В маленькой Анне с большим уважением относятся к героическому прошлому и не забывают тех давних дней, когда гитлеровцы жгли Воронеж и в напряженных боях захлебнулось вражеское наступление. Анна наших дней - это центр большого сельскохозяйственного района, и в тишине полей от ранней весны до глубокой осени мирная армия хлеборобов ведет напряженную битву за урожай.
Память о войне! На окраинах Воронежа поля до сих пор невозможно распахать под пашню - так они изрезаны еще сохранившимися глубокими окопами, начиненными железом. За несколько минут мы вместе с оператором кинохроники разыскали и проволочные заграждения из колючей проволоки на полуистлевших черных деревянных кольях, и проржавевшие каски, пулеметы, осколки снарядов, ружейные гильзы. На этих полях трава редкая и жухлая. И вдруг замирает сердце, когда под твоей ногой с хрустом ломается белая, омытая дождями человеческая кость.
Может быть, и не нужно распахивать всю землю, впитавшую кровь наших солдат. Пусть каждый, кто придет сюда, увидит - не под стеклом музейных витрин, на земле, где погибали внуки и деды, защищая родной город, - войну, пусть уже отгремевшую, но оставившую глубокие, незаживающие шрамы.
И хотя уже давным-давно возрожден Воронеж и маленькая Анна из глубокой провинции превратилась в горделивый городок со своей промышленностью, и новыми домами, и конечно же со своим генеральным планом развития на ближайшую пятилетку, день сегодняшний и день завтрашний неразрывно связаны с тем днем, когда из рощи вблизи деревни Подклетная Ватутин всматривался в черные дымы, окутавшие небо над горящим Воронежем: главное для него было не пропустить гитлеровцев, не дать им прорваться, иначе они устремят свой удар на Москву.

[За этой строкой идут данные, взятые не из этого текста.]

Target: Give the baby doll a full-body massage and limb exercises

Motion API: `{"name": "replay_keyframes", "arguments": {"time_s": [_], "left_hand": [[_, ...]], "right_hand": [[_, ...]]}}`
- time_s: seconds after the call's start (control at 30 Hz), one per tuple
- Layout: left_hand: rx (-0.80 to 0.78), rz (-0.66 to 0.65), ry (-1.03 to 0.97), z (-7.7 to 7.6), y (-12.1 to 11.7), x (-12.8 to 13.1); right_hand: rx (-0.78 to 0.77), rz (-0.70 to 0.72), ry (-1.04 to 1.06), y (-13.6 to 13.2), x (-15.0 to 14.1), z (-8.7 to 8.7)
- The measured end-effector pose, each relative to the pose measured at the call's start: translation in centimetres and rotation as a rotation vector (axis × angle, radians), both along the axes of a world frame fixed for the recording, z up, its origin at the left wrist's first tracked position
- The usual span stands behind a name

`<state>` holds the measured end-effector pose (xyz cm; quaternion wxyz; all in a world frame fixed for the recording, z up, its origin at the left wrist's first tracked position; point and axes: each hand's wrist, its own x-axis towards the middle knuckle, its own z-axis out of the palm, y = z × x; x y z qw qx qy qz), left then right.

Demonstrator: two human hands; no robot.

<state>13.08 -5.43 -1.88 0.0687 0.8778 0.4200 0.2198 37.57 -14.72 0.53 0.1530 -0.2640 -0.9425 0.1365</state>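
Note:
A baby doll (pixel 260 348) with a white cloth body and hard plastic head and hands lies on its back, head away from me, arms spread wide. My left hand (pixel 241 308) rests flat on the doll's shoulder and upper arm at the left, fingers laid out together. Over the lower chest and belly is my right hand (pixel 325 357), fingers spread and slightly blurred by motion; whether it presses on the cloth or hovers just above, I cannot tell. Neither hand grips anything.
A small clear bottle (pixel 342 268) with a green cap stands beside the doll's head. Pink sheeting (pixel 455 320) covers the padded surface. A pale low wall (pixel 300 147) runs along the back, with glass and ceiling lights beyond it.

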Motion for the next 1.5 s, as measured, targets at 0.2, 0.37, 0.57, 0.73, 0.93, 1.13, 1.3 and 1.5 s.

В первые годы после окончания войны нам казалось, что мы все знаем о ней. Мы самонадеянно считали, что мы - участники событий, военные корреспонденты, - все видели и обо всем писали. А оказалось, что глубины народного подвига еще не постигнуты даже и сейчас, мы узнаем все новые и новые имена героев и от этого становимся богаче - не только потому, что уроки мужества необходимы для духовного воспитания молодежи, но и потому, что восстанавливается справедливость. И вот, остановившись на развилке дорог, на краю рощи, и наблюдая, как бесконечной чередой, в объезд Анны, по асфальту мчатся машины к Борисоглебску и Саратову, я вдруг вспомнил об одном давнем случае. И, вспомнив о нем, я сразу же представил себе Вилли Бределя - мы тогда стояли рядом вот на этой опушке в ожидании машины перед тем как отправиться к Воронежу. У каждого из нас были свои дела, мне нужны были новые факты для Советского информбюро, военным корреспондентом которого я работал, а Вилли Бредель уже был зачислен в седьмой отдел Политуправления фронта и готовился выступить перед немецкими солдатами на переднем крае. Машина с радиоустановкой уже ушла вперед.